Yep - but so is our boxed wine! The entire thing is 100% recyclable. Cardboard goes in the regular recycling, and the bags can be returned to us in a freepost ENVAL envelope to be fully recycled. If you’re really nifty, save up 10 bags and post them all back at once!
Did you know that in the UK over 620 million bottles of wine are poured away every year, because they were opened but not consumed fast enough?
That’s enough wasted wine to fill this swimming pool over 5,000 times!
That’s mostly because bottled wine doesn’t last long enough. You open a bottle, and know you have pretty much 2-3 days to drink it before it goes sour. Definitely not always the right time! After opening, boxed wine lasts for much longer than bottled wine (6 weeks to be exact!), so there ends up being much less wastage. You can have a glass now and then, and not worry about finishing the bottle.

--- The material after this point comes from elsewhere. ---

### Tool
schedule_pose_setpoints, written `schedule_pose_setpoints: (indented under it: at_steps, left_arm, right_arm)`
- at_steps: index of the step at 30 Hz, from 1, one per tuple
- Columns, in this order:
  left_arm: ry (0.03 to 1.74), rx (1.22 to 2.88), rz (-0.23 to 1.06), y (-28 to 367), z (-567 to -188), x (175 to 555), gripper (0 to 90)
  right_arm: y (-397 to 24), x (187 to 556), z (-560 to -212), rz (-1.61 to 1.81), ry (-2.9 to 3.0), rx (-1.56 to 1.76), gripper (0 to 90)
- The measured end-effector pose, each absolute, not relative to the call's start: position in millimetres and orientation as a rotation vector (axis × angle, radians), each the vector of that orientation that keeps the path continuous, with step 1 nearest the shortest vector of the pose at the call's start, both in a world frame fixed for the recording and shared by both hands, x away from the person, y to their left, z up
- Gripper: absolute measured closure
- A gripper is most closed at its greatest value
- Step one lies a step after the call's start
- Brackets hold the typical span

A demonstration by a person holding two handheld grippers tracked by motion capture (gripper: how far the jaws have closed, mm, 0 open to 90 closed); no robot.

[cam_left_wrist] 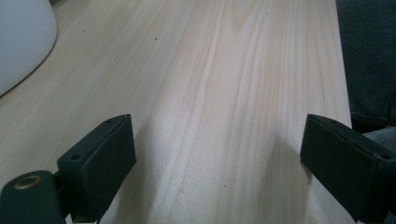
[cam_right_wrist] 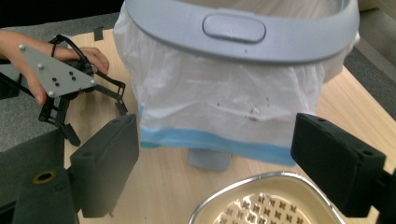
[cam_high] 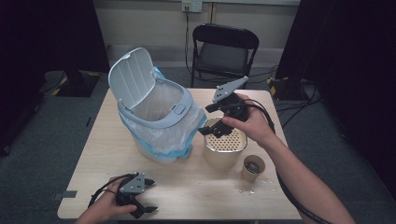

Is bottled wine ever better than boxed?
We’ve got to admit, there are some times when bottled wine is the way to go,
- When you’ve got a wine you want to age
- Boxed wines are great for those fresh drinkable wines, but they won’t be suited to ageing a wine over a few years. Best leave that stuff to bottles
- Sparkling wine
- At the moment, there’s no way to create a bag that will withstand the pressure that’s needed for a drink to carbonate inside. So until then, you’ll still be popping corks!
- If you want the widest possible choice
- Boxed wine is still a pretty small part of the wine industry, so naturally there aren’t as many wines in box. If you wanna try some really niche wines, it’s probably better to do a mixture of bottles and boxed
However, that’s the great thing - you can mix and match! Back a few decades ago, when screwtop wine was just becoming a thing, a lot of people thought it was a total gimmick.
But now cork and screwcap happily coexist! Hopefully the same will keep happening for boxes, cans, pouches and bottles. They all work for different occasions.
So there's our 101 on boxed wine! What else are you wondering about?